I am seeing tasks seemingly "disappear" in celery, running with 2 nodes. It seems to happen randomly. The task gets created like this:
task = perform_advance.apply_async(...)
logger.info('Task created, id: {}'.format(task.task_id))
When this works, I will see something like:
[2016-04-21 01:13:02,470: INFO/Worker-8] foo.tasks.some_task[e52615da-de7a-49de-88d6-b3ca43a3383f]: Task created, id: eaaeb427-a167-4a78-ba39-4803e20cc753
[2016-04-29 21:18:40,667: DEBUG/MainProcess] Task accepted: foo.tasks.some_task[eaaeb427-a167-4a78-ba39-4803e20cc753] pid:1104
But when it fails, I never see the task being accepted, only it being created. There are no errors in the logs.
celery version: 3.1.23
rabbitmq version: 3.3.3
It seems that the tasks are being lost while they are being sent to the message broker (RabbitMQ in this case). There are a few possible reasons why this might be happening:
The message broker is down or experiencing connectivity issues. This could cause the task messages to be lost or not delivered.

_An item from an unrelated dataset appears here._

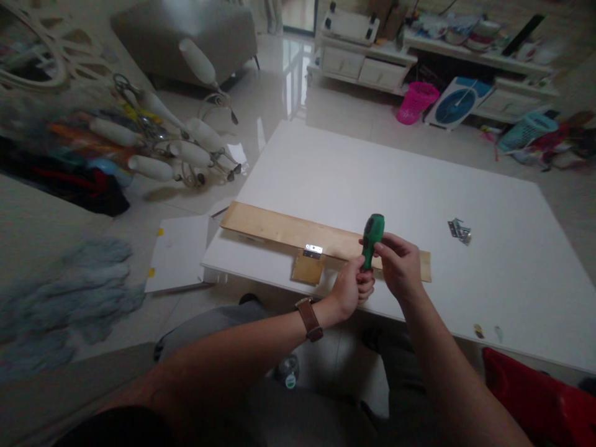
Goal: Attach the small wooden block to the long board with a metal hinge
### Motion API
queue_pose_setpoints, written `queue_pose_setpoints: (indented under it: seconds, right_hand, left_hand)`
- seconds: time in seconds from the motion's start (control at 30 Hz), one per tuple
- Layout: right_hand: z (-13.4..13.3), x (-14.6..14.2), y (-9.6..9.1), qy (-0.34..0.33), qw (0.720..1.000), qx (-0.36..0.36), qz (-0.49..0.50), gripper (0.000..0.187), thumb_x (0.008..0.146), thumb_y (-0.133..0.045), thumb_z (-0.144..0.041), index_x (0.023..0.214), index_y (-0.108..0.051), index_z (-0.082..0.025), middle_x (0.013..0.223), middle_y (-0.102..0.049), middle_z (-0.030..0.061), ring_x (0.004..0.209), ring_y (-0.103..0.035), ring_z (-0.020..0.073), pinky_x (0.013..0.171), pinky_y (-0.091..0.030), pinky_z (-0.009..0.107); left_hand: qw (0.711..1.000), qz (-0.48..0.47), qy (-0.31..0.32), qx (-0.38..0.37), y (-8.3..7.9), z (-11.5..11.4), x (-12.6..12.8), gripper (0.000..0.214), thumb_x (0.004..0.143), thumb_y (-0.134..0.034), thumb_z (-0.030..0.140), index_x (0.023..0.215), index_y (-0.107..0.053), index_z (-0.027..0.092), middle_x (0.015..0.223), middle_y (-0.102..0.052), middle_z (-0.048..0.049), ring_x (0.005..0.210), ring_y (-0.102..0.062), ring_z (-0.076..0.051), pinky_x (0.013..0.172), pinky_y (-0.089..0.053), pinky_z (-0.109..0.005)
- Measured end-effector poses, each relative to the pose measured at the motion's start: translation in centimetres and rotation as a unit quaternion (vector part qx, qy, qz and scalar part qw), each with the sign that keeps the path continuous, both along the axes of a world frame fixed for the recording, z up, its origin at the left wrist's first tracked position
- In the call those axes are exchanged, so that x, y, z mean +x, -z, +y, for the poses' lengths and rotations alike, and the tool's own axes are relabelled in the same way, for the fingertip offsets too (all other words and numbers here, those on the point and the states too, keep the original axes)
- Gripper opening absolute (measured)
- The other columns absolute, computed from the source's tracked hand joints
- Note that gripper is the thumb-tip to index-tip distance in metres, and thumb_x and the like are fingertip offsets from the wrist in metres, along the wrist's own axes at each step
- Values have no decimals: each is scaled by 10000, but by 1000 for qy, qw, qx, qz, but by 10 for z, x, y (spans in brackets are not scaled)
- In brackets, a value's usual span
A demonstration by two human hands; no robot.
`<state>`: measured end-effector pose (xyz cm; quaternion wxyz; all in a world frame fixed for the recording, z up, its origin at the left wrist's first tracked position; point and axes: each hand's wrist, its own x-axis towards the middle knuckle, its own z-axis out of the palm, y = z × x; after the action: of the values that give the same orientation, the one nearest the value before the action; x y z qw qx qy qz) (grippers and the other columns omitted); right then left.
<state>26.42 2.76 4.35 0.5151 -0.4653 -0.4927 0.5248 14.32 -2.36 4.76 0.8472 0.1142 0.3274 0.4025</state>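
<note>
A green screwdriver handle (374,231) rises between the left hand (348,289), closed around its lower end, and the right hand (401,264), pinching it slightly higher up.

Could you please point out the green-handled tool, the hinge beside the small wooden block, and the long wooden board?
Green-handled tool (374,230): head view, on the upper part of its handle.
Hinge (313,251): head view, near where its leaves meet.
Long wooden board (321,235): head view, on its wide face.

Pink basket (414,107) in front of a white cabinet (382,73), grey sofa (161,40) well apart
</note>
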Motion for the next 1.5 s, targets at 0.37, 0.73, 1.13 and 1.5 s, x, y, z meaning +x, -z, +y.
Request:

The message broker is overloaded or experiencing high latencies. This could cause tasks to be delayed or lost.
There is an issue with the task serialization. If the task arguments or return values cannot be serialized or deserialized correctly, the task may not be delivered or processed properly.
There is a problem with the task routing. If the task routing key is not set correctly, the task may not be delivered to the correct queue.
To troubleshoot this issue, you can try the following:
Check the status of the message broker to ensure it is running and accessible.
Monitor the message broker performance to see if it is experiencing any issues.
Check the task serialization settings to ensure that the task arguments and return values can be serialized and deserialized correctly.
Check the task routing settings to ensure that the tasks are being delivered to the correct queues.
Enable Celery debugging to get more information about the tasks that are being created and processed.
Consider using a different message broker or task queue system to see if the issue persists.